João foi criado pela mãe, pela avó e ao lado de seis irmãs. Na infância, chegou a praticar capoeira, mas o que realmente chamava sua atenção eram as aulas de balé que uma das irmãs frequentava. No entanto, o balé ainda era visto como “coisa de menina”, o que levou sua família a matriculá-lo em aulas de hip-hop e sapateado. Foi só após os pais assistirem a uma apresentação sua que decidiram que ele poderia fazer balé. Pouco tempo depois, seu pai faleceu. “Ele nunca conseguiu me ver no palco, mas ter esse reconhecimento dele foi uma das minhas maiores vitórias.”

Nos Estados Unidos desde os 18 anos, João chegou à América do Norte após receber uma bolsa de estudos do Miami City Ballet, em Miami. No início, sentia-se deslocado e era frequentemente preterido em audições para papéis de destaque. “Escutava as pessoas falando: ‘você não é o príncipe, pode ser o amigo do príncipe, mas não se parece com um príncipe’”, contou. Só mais tarde entendeu que as negativas e o desconforto que sentia eram fruto do racismo.
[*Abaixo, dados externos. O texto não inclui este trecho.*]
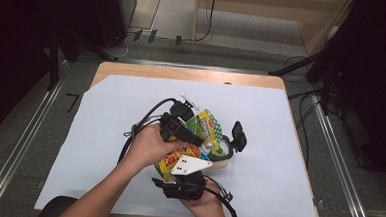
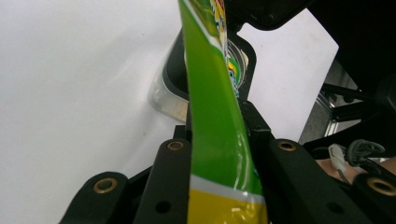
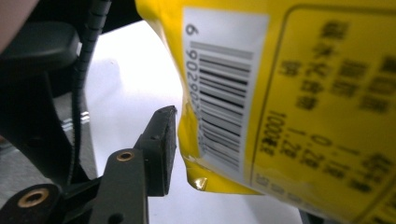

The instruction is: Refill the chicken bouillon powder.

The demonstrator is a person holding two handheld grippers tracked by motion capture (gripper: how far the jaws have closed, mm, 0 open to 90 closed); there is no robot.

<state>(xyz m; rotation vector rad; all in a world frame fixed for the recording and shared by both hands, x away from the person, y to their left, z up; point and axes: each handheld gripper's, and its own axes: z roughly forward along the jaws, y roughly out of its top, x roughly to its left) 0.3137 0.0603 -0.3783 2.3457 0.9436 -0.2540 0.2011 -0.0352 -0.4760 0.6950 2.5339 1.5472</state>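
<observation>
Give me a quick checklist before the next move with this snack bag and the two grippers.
1. Left gripper clamped on the snack bag: ok, its jaws pinch the green edge.
2. Right gripper gripping the bag: cannot tell, one jaw sits by the yellow barcode corner, the other is hidden.
3. Bag intact: cannot tell.
4. Clear container under the bag: ok, on the white sheet.
5. Cables free of the bag: ok.
</observation>
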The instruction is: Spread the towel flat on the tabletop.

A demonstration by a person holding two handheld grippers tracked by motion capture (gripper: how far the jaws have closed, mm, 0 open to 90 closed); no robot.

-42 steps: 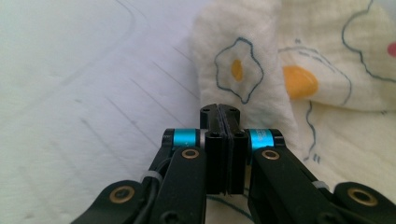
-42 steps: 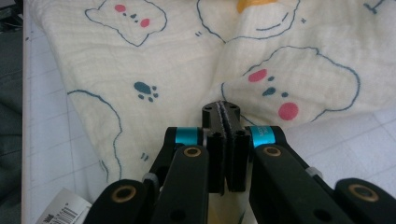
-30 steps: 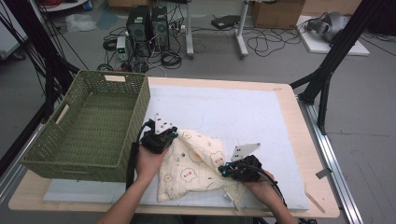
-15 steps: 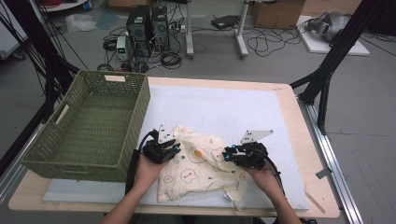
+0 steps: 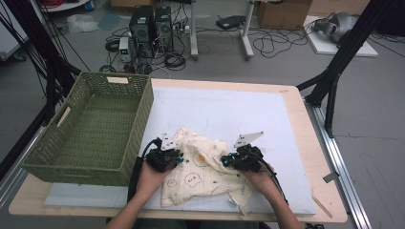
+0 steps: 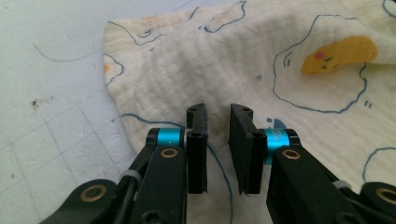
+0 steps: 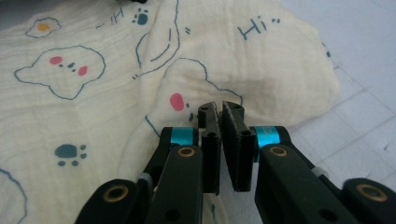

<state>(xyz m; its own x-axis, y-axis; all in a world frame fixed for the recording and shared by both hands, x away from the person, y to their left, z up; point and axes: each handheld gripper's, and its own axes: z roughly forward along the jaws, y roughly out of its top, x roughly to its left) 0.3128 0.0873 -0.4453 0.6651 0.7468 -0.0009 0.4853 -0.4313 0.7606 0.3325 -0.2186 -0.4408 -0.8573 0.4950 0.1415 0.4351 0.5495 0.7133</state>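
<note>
A cream muslin cloth printed with small cartoon animals lies crumpled on the white mat near the table's front. My left gripper rests on the cloth's left part. In the left gripper view the left gripper has just been closing; a narrow gap still shows, with the cloth beneath the tips and nothing pinched. My right gripper is at the cloth's right side. In the right gripper view the right gripper has its jaws nearly together, tips on a raised fold of the cloth.
A green woven basket stands on the left of the table, close to my left hand. The mat's bare far half lies beyond the cloth. The wooden table edge runs along the right; cables and computer cases sit on the floor behind.
Both grippers have shifted toward each other and slightly away from the person. The cloth has bunched into a narrower heap between them.
</note>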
Foi a conexão com outros bailarinos negros que o ajudou a recuperar a autoestima e desenvolver referências mais próximas de si, como a bailarina e escritora Ingrid Silva, hoje amiga e companheira de dança. “Ela veio me visitar esses dias, e quando vou a Nova York sempre a vejo”, disse.
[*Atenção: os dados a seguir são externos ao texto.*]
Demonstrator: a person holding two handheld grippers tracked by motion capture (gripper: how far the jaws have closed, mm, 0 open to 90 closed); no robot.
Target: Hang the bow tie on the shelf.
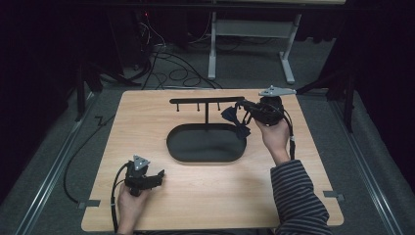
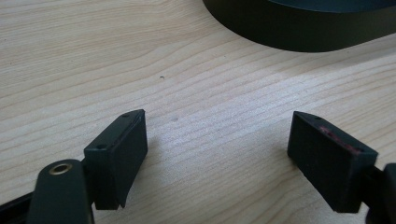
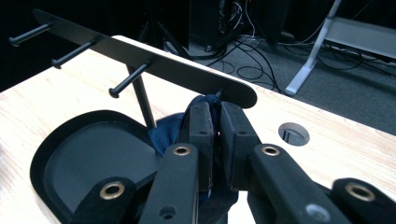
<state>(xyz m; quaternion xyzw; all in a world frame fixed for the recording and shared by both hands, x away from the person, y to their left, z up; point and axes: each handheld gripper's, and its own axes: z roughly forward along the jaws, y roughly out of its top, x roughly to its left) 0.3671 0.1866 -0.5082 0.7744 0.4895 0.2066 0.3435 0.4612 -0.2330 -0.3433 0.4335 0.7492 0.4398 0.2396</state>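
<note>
High view looks forward-down over the whole surface (image 1: pixel 205 196); both gripper views sit low and close, all sharing the black tray (image 1: pixel 205 143).

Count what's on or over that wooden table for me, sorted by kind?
Hand-held grippers: 2, left gripper and right gripper
Black stand with oval tray and pegs: 1
Dark blue cloth, clamped in the right gripper's jaws: 1
Total: 4

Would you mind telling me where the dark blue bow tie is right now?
The dark blue bow tie is clamped in the right tongs, at the right end of the black hook stand's bar, just above the stand's oval tray.
</note>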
Em 2021, o dançarino se mudou para Memphis para integrar o Collage Dance Collective, companhia formada por bailarinos negros que aborda questões raciais em seus espetáculos. A compreensão do racismo nos EUA o fez refletir sobre sua própria vivência em Itabuna. “Muitos dos traumas que os pretos americanos passam são traumas que a gente tem no Brasil”, afirmou à Folha.